PREP TALE PROTEINS IN DEVELOPMENT AND IN HUMAN PATHOLOGY

Down Syndrome is caused by the presence of an extra copy of chromosome 21. Its phenotype, therefore, must be due to the overexpression not of a single gene, but of several genes, possibly at least fifty. It is possible that some of these are more important than others because their action depends on an accurate balance between their expression and that of other genes, mapping on other cromosomes. This is the case of Prep1 (chromosome 21), which functions in couple with Pbx proteins which map on other chromosomes in embryo development and in the adult, regulating growth and differentiation of several types of cells. This project aims at studying at various levels the molecular mechanisms and the actual physiological functions of the Prep1 gene and protein, and of its homolog (Prep2) which might compensate for its absence (in laboratory k.o.).

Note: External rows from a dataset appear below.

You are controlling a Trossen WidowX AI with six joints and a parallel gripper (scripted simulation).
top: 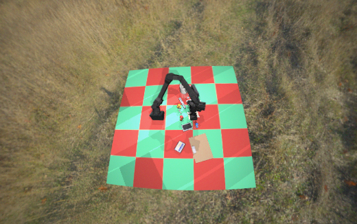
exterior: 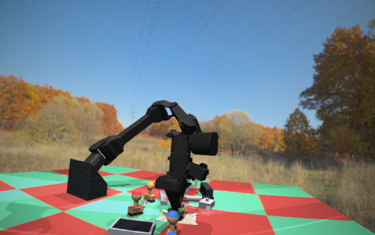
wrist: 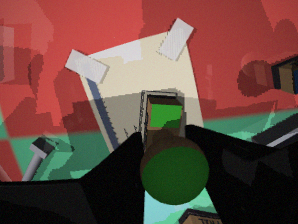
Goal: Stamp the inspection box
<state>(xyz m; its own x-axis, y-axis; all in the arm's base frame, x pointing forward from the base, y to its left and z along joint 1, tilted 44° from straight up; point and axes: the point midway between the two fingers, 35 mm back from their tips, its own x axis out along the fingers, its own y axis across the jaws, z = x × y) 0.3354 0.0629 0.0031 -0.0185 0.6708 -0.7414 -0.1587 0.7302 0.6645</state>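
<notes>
My gripper [exterior: 175, 209] [wrist: 164, 136] is shut on the green-knobbed stamp [wrist: 175, 172] [exterior: 180, 210], which stands upright, knob towards the wrist camera. Its wooden block with a green top patch is over the outlined box [wrist: 160, 92] on the cream card [wrist: 117, 82] [exterior: 190, 219]. The box line shows past the block's far and left sides. The block's underside is hidden, and I cannot tell whether it touches the card. White tape holds the card's far corners. The ink pad [top: 187, 126] [exterior: 133, 225] lies in a grey tray, towards the front.
A blue-knobbed stamp [top: 196, 124] [exterior: 172, 217] stands beside the pad. A red-knobbed stamp [top: 181, 117] [exterior: 135, 204] and a yellow-knobbed stamp [top: 178, 106] [exterior: 150, 191] stand on the arm-base side. A grey box [exterior: 207, 204] is behind the card. Brown cardboard [top: 204, 149] lies in front.
</notes>
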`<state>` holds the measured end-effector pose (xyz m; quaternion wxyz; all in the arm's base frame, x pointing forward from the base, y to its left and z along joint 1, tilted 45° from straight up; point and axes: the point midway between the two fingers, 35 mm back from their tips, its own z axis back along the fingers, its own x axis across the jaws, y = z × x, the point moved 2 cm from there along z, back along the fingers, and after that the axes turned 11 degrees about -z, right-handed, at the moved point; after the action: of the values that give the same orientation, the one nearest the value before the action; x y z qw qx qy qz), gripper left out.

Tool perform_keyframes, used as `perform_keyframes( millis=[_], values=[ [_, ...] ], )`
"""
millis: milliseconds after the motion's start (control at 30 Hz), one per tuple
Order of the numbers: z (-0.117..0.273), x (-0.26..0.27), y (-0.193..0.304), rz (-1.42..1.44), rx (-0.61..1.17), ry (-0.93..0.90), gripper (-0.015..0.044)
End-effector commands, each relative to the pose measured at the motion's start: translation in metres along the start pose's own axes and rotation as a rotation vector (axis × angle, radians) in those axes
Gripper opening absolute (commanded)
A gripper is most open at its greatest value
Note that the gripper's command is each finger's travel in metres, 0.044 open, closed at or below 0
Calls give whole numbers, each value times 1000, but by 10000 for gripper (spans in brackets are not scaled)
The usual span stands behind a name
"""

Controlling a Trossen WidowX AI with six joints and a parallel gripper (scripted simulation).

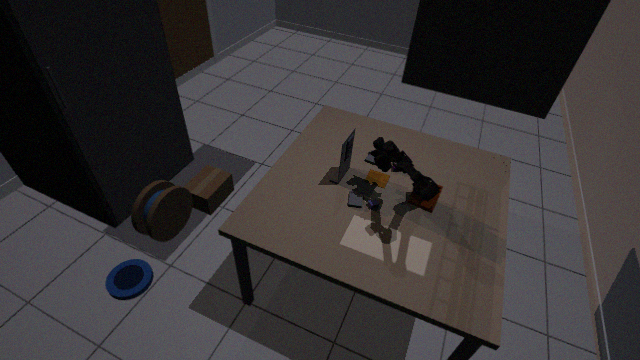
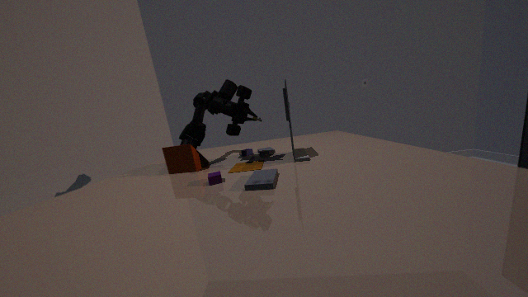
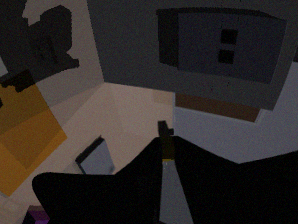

The effect of Prep1 overexpression will be studied both in cell culture (molecular mechanisms) and in the mouse, targeting specifically one organ, thymus, important in our defense against infections and in the development of the immune system. Moreover, this study will be complemented by studies in simpler animals (Zebrafish) in which we have observed that Prep1 overexpression causes important defects in the skeleton and cranium, and in the develomment of the Central Nervous System. Finally, the physiological role of Prep1 (and Prep2) will be studied through the analysis (Prep1) and the generation (Prep2) of k.o. mice, and through crosses of these mice with others deficient in one of the Pbx genes, i.e. the physiological molecular partner of Prep. Also in this case we will exploit Zebrafish to study in detail (and rapidly) the effects of the absence of the Prep1 gene, since in this species there already exist mutants in this gene with phenotypes affecting the Central Nervous System.